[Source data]

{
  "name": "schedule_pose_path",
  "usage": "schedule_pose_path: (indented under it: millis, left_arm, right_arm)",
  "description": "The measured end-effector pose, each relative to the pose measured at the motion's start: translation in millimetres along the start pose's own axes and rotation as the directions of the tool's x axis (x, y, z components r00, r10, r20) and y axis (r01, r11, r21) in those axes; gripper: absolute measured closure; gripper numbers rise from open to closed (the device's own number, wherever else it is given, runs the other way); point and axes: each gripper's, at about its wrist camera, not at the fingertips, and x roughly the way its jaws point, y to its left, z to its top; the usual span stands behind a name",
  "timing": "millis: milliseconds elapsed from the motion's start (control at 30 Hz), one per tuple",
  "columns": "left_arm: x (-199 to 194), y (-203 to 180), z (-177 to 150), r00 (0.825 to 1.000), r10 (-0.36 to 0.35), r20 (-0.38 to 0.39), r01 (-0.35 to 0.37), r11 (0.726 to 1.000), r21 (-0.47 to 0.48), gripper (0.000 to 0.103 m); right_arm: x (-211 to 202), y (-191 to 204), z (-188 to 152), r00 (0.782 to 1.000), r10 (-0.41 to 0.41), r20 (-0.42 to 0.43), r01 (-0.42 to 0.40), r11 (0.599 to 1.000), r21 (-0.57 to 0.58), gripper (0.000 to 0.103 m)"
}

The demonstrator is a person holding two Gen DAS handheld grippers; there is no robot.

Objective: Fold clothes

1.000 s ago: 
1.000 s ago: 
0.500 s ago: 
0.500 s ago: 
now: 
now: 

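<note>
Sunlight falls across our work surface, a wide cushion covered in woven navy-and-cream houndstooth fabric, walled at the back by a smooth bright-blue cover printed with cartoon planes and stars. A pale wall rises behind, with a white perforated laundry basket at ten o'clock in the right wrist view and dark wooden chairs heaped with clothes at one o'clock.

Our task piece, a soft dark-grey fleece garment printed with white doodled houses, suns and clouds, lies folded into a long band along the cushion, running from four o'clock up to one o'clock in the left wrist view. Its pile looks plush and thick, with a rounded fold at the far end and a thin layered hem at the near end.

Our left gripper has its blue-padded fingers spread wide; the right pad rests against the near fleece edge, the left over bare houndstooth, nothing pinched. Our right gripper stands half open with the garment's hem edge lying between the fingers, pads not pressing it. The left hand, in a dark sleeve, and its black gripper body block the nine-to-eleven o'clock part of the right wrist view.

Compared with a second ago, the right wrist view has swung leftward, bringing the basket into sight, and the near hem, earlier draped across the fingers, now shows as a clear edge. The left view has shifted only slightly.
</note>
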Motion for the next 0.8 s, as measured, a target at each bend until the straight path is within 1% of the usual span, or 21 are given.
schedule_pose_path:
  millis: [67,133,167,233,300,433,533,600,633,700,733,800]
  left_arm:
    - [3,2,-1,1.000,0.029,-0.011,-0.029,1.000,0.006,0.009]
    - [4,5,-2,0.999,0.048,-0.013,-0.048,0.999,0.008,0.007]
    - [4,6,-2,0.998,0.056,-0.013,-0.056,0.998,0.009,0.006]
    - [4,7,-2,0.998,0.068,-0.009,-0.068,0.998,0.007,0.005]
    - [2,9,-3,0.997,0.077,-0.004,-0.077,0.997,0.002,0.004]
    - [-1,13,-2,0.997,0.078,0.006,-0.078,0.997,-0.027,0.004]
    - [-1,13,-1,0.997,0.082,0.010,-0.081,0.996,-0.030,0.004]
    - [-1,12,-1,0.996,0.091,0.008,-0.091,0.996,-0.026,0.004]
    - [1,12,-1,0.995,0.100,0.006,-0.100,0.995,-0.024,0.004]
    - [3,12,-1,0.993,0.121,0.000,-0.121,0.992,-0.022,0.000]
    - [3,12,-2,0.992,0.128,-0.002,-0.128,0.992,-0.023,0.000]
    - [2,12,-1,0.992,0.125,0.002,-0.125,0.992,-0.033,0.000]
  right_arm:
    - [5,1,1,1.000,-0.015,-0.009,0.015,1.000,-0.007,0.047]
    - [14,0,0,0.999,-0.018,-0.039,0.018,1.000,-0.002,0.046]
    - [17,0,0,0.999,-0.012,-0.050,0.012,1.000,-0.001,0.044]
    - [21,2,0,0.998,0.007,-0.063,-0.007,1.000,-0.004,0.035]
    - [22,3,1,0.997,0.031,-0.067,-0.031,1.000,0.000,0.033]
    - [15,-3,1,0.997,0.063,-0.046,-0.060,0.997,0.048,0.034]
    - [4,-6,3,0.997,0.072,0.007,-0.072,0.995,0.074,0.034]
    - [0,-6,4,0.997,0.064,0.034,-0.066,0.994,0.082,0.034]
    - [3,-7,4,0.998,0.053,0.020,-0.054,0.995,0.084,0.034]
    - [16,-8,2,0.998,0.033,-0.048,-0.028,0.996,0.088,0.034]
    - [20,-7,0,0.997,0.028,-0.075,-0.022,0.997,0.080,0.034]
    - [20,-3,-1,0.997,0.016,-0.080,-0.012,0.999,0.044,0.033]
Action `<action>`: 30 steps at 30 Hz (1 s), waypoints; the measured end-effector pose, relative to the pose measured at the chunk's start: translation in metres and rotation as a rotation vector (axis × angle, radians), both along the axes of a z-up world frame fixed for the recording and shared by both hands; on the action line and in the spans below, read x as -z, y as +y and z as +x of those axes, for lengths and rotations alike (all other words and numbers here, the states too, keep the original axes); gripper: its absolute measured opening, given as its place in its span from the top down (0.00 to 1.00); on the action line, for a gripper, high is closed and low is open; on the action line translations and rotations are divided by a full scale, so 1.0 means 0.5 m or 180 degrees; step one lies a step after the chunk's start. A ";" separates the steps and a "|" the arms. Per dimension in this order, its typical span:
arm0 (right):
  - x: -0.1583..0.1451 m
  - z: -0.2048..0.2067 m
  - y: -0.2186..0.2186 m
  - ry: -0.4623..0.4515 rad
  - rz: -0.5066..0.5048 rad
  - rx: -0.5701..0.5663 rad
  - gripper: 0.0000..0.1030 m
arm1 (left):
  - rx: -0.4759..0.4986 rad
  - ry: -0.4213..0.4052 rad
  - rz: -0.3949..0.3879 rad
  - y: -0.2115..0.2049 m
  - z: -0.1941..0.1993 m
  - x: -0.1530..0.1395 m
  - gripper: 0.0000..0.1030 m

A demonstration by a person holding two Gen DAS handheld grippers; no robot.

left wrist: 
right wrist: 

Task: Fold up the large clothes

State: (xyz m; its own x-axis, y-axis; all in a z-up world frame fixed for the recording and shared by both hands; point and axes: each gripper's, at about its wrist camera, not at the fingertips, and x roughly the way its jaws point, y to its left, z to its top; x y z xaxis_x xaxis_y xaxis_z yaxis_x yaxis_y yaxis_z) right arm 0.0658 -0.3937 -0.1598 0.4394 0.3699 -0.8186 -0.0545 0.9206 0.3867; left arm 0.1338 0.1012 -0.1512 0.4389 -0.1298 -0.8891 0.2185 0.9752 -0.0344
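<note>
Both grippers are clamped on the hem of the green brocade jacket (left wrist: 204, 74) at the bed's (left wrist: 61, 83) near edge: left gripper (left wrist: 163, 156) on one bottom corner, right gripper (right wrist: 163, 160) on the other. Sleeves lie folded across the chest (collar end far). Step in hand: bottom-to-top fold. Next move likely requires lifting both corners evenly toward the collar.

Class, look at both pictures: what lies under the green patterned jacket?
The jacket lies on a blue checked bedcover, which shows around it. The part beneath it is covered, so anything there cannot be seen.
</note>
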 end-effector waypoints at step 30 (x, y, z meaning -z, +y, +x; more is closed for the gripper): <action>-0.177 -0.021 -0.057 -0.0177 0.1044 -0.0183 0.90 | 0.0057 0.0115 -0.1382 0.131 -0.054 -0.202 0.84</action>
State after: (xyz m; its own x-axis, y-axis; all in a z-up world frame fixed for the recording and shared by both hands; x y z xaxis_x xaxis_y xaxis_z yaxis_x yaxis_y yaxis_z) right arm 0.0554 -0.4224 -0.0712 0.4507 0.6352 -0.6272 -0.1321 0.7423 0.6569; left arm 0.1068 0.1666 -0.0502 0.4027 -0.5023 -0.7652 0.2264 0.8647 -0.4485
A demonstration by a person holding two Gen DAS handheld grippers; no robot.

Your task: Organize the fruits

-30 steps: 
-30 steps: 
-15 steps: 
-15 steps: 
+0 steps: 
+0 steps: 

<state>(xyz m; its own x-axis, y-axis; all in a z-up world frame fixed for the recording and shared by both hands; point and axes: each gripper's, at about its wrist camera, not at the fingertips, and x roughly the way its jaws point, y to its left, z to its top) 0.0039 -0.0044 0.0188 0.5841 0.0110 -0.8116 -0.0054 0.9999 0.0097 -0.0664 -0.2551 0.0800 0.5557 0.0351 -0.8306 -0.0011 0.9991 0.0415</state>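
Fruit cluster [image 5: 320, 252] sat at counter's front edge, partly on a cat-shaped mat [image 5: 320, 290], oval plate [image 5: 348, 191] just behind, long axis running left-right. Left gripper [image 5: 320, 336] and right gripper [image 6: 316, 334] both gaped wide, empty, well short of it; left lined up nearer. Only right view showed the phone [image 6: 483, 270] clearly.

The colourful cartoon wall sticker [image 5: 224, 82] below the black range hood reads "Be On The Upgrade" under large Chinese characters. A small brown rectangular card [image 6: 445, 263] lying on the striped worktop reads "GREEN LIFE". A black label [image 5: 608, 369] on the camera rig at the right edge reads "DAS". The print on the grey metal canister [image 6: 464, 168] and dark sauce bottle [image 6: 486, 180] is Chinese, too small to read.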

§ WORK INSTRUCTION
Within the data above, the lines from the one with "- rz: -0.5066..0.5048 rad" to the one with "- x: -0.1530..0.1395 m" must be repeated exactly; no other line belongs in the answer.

§ ANSWER TO THIS TASK
  - rz: -0.5066..0.5048 rad
  - rx: -0.5701..0.5663 rad
  - gripper: 0.0000..0.1030 m
arm1 (left):
  - rx: -0.4759..0.4986 rad
  - ry: -0.4213..0.4052 rad
  - rz: -0.3949..0.3879 rad
  - y: -0.2115..0.2049 m
  - z: -0.1941..0.1993 m
  - x: -0.1530..0.1395 m

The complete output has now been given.